Et dans le cas précis de Vanishing Line on voit assez vite l’apport d’un réalisateur au background sensiblement différent des autres. La série débute dans le cadre d’une métropole vaguement new-yorkisante mais il n’est jamais précisé de pays, de lieux ou de culture précise. Plus tard certains épisodes se dérouleront dans des décors évoquant l’Ouest américain, les Andes, le Brésil, certains plans font référence à la France etc… De manière générale l’anime baigne dans une sorte de multiculturalisme, les noms des personnages sont des termes génériques (Sword, Knight, Bishop) et le lore ne s’associe pas à telle ou telle mythologie. Il faut interpréter cela comme une volonté de la série de s’adresser à public mondial, à sortir de l’entre-soi culturel japonais comme MAPPA est sorti des habitudes en confiant la direction d’une série à un animateur étranger, afin d’aller rechercher autre chose en termes de style tout en revenant aux sources de ce qui fait l’intérêt de l’animation.
Finalement ce qui plaît le plus dans Vanishing Line, c’est sa pureté.
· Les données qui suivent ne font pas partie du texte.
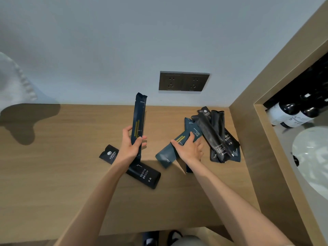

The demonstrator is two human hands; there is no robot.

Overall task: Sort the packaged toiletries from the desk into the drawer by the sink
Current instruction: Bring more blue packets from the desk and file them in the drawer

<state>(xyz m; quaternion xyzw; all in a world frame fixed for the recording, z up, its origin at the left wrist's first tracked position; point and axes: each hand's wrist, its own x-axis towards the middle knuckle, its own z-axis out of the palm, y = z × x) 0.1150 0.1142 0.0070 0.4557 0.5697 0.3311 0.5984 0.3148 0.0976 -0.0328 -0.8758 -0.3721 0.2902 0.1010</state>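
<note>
Mid-desk point(53, 174), left hand point(131, 146) grips upright packet point(139, 114), right hand point(189, 148) grips flat packet point(166, 157)

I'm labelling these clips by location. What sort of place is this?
Probably a hotel room: single-use toothbrush packets lie on a wooden desk, with a washbasin and toiletry bottles in the alcove beside it.
</note>
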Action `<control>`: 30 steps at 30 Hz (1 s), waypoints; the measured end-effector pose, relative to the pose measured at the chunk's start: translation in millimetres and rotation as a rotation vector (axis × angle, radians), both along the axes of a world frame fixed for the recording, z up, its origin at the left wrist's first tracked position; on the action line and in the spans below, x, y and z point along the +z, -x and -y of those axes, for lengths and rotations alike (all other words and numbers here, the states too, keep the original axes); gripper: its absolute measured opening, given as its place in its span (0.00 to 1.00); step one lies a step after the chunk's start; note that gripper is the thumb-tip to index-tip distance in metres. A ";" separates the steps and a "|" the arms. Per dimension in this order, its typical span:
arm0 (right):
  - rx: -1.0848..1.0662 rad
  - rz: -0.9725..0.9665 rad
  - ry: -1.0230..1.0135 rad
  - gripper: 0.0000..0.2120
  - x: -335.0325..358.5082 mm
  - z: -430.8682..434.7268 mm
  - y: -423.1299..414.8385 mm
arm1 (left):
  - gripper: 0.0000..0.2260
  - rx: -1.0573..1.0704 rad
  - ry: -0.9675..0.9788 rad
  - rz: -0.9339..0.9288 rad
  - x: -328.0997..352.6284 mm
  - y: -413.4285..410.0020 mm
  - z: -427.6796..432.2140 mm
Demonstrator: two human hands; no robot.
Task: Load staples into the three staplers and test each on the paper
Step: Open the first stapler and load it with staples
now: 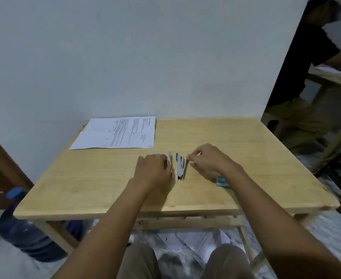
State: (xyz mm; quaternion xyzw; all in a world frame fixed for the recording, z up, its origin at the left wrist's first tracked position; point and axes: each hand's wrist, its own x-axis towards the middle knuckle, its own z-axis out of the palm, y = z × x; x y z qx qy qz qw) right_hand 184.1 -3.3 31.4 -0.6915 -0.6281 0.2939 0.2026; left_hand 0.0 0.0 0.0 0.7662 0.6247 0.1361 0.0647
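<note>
Small blue-and-metal staplers lie side by side in the middle of the wooden table [85,188]. One stapler [180,168] shows clearly between my hands, its metal channel facing up. My left hand [155,170] rests over the stapler or staplers [169,157] on the left, hiding most of them. My right hand [207,160] sits just right of the middle stapler, fingertips pinched near its far end; whether they hold anything is too small to tell. A small teal staple box [223,181] lies under my right wrist. The printed paper [115,133] lies flat at the far left.
A large blue water bottle [23,228] stands on the floor left of the table. Another person [306,57] stands at the right beside a second wooden table [330,75]. The wall runs directly behind the table's far edge. My knees show under the near edge.
</note>
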 end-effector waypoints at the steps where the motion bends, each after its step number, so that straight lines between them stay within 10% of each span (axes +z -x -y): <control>1: -0.027 0.024 0.003 0.16 -6.7 -0.3 4.9 | 0.14 -0.002 -0.015 -0.012 -1.3 1.0 4.5; 12: -0.230 0.192 -0.098 0.15 -21.1 0.4 29.8 | 0.17 0.039 -0.026 0.113 -7.1 0.3 16.2; 19: -0.264 -0.100 -0.363 0.12 -11.7 40.9 36.8 | 0.13 -0.078 0.149 0.825 24.6 -13.3 36.9; 30: -0.361 -0.174 -0.602 0.08 -7.5 68.6 46.5 | 0.11 -0.119 -0.129 0.841 40.0 -24.5 55.1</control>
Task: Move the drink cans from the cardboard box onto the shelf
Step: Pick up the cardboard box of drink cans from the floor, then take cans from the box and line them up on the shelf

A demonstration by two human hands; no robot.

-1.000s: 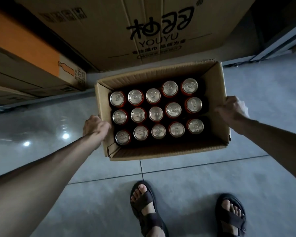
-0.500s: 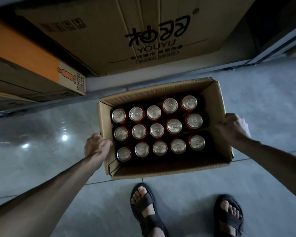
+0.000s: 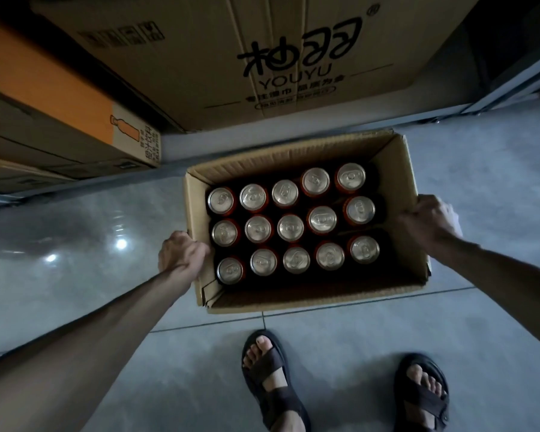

C’est un anime au sens le plus pur du terme, une série d’animation débarrassée de tout bagage culturel ou intertextuel local, qui n’est là que pour procurer au public de l’animation ce qu’il recherche. A l’heure où l’animation japonaise n’est plus grand-chose d’autre qu’une publicité géante pour des fan-fictions stupides ou des produits dérivés vulgaires qui ne vivent que de la relation consanguine entre un fandom otaku dégénéré et une industrie aux abois, Vanishing Line tourne le dos aux tendances et file tracer sa propre route.